Exercise instructions - Report the tally of lines in the material below that have the string "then", with no other output.

START Data provided

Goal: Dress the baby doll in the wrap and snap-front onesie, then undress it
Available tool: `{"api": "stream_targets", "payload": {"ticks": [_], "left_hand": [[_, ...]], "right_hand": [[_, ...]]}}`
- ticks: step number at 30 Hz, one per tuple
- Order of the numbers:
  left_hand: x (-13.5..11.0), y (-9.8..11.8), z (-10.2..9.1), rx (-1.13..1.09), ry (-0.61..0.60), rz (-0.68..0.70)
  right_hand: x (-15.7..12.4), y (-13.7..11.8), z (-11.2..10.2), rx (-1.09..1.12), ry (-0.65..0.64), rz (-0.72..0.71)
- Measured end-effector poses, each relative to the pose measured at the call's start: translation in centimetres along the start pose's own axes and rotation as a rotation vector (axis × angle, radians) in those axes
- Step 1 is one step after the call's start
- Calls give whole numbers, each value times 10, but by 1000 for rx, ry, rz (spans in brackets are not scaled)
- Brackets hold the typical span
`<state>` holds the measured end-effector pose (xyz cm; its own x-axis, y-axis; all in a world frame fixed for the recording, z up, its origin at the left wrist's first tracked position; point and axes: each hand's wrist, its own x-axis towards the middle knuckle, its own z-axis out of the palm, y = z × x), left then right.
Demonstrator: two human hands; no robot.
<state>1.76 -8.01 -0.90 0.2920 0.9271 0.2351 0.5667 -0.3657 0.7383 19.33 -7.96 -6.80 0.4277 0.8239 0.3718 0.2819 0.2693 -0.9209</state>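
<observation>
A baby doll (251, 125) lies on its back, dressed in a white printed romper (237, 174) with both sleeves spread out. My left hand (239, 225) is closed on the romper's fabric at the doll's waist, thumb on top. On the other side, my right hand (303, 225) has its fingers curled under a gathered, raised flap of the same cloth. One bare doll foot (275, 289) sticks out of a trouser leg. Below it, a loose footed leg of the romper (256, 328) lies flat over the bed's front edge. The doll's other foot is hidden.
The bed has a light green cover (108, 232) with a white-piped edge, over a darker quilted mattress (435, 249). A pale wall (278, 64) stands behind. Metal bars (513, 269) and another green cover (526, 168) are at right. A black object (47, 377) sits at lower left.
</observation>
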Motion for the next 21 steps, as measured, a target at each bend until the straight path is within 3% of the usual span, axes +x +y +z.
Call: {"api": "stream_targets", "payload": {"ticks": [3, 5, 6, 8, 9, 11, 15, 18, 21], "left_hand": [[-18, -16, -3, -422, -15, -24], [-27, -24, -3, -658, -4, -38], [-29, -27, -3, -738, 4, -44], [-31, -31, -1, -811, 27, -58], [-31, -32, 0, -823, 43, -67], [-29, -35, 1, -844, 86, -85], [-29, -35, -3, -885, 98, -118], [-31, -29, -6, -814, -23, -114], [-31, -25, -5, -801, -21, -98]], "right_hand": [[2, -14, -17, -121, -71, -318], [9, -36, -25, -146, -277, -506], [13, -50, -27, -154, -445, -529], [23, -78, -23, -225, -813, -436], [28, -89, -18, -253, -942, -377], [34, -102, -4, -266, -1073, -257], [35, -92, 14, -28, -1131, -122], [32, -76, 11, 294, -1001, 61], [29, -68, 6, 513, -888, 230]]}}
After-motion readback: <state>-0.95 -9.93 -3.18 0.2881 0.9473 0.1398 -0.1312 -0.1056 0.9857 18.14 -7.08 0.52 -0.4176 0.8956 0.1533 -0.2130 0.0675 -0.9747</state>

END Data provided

Problem solution - 2